- _Description of the task_: Copy the data exactly. No line may be skipped.

- _Collected material_:
=======

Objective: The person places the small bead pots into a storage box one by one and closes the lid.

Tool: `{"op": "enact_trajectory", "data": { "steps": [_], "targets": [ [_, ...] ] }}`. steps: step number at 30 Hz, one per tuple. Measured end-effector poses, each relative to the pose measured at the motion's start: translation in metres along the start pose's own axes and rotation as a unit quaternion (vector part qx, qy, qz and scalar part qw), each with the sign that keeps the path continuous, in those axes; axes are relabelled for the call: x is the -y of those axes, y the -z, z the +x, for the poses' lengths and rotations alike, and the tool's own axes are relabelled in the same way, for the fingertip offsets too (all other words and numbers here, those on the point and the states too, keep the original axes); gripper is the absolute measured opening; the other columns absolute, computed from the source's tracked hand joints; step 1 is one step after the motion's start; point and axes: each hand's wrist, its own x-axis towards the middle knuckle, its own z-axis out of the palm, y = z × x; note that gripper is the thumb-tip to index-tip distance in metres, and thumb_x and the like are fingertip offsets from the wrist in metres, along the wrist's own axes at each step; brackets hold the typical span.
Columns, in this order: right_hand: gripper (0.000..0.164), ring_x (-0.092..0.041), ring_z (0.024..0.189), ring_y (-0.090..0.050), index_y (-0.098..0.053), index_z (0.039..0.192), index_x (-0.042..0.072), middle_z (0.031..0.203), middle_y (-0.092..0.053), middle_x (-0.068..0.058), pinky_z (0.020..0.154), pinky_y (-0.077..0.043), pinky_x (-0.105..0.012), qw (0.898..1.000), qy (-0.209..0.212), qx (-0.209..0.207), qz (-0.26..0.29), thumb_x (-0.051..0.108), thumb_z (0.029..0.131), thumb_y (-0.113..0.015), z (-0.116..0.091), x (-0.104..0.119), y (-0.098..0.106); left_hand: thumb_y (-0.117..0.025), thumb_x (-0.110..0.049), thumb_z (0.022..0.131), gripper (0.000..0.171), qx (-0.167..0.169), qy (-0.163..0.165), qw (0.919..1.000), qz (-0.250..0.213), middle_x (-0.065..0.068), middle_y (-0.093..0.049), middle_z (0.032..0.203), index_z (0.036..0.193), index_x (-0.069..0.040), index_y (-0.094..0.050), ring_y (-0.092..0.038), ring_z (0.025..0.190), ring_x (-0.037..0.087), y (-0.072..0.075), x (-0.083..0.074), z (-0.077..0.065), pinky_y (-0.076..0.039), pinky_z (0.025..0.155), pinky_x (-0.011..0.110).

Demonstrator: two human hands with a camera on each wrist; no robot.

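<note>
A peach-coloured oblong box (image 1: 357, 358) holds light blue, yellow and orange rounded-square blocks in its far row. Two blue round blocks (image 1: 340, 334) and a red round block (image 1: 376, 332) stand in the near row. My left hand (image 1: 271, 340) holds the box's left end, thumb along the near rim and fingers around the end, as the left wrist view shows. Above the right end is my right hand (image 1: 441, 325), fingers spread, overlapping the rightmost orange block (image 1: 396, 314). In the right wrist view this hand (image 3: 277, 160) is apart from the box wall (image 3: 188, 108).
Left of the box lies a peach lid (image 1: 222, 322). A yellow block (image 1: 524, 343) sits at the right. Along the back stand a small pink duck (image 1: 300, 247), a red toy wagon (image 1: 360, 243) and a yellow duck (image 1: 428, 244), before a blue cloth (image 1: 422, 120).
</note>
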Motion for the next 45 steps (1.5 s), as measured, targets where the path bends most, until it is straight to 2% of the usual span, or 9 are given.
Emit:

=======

- _Exercise answer_:
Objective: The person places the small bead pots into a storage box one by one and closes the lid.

Tool: `{"op": "enact_trajectory", "data": { "steps": [_], "targets": [ [_, ...] ] }}`. steps: step number at 30 Hz, one per tuple. Measured end-effector poses, each relative to the pose measured at the motion's start: translation in metres along the start pose's own axes and rotation as a unit quaternion (vector part qx, qy, qz and scalar part qw), each with the sign that keeps the path continuous, in those axes; axes are relabelled for the call: x is the -y of those axes, y the -z, z the +x, for the poses' lengths and rotations alike, and the tool's own axes are relabelled in the same way, for the fingertip offsets too (all other words and numbers here, those on the point and the states too, keep the original axes); gripper is the absolute measured opening; the other columns absolute, computed from the source's tracked hand joints; step 1 is one step after the motion's start; point and axes: each hand's wrist, its own x-axis towards the middle knuckle, its own z-axis out of the palm, y = z × x; note that gripper is the thumb-tip to index-tip distance in metres, and thumb_x and the like are fingertip offsets from the wrist in metres, along the wrist's own axes at each step; brackets hold the typical span.
Columns, in this order: right_hand: gripper (0.000..0.164), ring_x (-0.092..0.041), ring_z (0.024..0.189), ring_y (-0.090..0.050), index_y (-0.098..0.053), index_z (0.039..0.192), index_x (-0.042..0.072), middle_z (0.031..0.203), middle_y (-0.092..0.053), middle_x (-0.068..0.058), pinky_z (0.020..0.154), pinky_y (-0.077..0.043), pinky_x (-0.105..0.012), qw (0.898..1.000), qy (-0.209..0.212), qx (-0.209..0.207), qz (-0.26..0.29), thumb_x (-0.051..0.108), thumb_z (0.029..0.131), thumb_y (-0.113..0.015), z (-0.116..0.091), x (-0.104..0.119), y (-0.098..0.106); left_hand: thumb_y (-0.117..0.025), thumb_x (-0.110..0.049), thumb_z (0.022..0.131), gripper (0.000..0.171), qx (-0.167..0.169), qy (-0.163..0.165), qw (0.919..1.000), qz (-0.250..0.213), middle_x (-0.065..0.068), middle_y (-0.093..0.049), middle_z (0.032..0.203), index_z (0.036..0.193), index_x (-0.069..0.040), index_y (-0.094..0.050), ring_y (-0.092..0.038), ring_z (0.025..0.190), ring_x (-0.037..0.087), y (-0.072..0.075), x (-0.083..0.074), z (-0.077..0.065), pinky_y (-0.076..0.039), pinky_z (0.025..0.155), pinky_x (-0.011..0.110).

Demonstrator: two human hands with a camera on each wrist; no robot.

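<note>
A peach-coloured oblong box (image 1: 357, 358) holds light blue, yellow and orange rounded-square blocks in its far row. Two blue round blocks (image 1: 340, 334) and a red round block (image 1: 376, 332) stand in the near row. My left hand (image 1: 271, 340) holds the box's left end, thumb along the near rim and fingers around the end, as the left wrist view shows. Above the right end is my right hand (image 1: 441, 325), fingers spread, overlapping the rightmost orange block (image 1: 396, 314). In the right wrist view this hand (image 3: 277, 160) is apart from the box wall (image 3: 188, 108).
Left of the box lies a peach lid (image 1: 222, 322). A yellow block (image 1: 524, 343) sits at the right. Along the back stand a small pink duck (image 1: 300, 247), a red toy wagon (image 1: 360, 243) and a yellow duck (image 1: 428, 244), before a blue cloth (image 1: 422, 120).
</note>
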Motion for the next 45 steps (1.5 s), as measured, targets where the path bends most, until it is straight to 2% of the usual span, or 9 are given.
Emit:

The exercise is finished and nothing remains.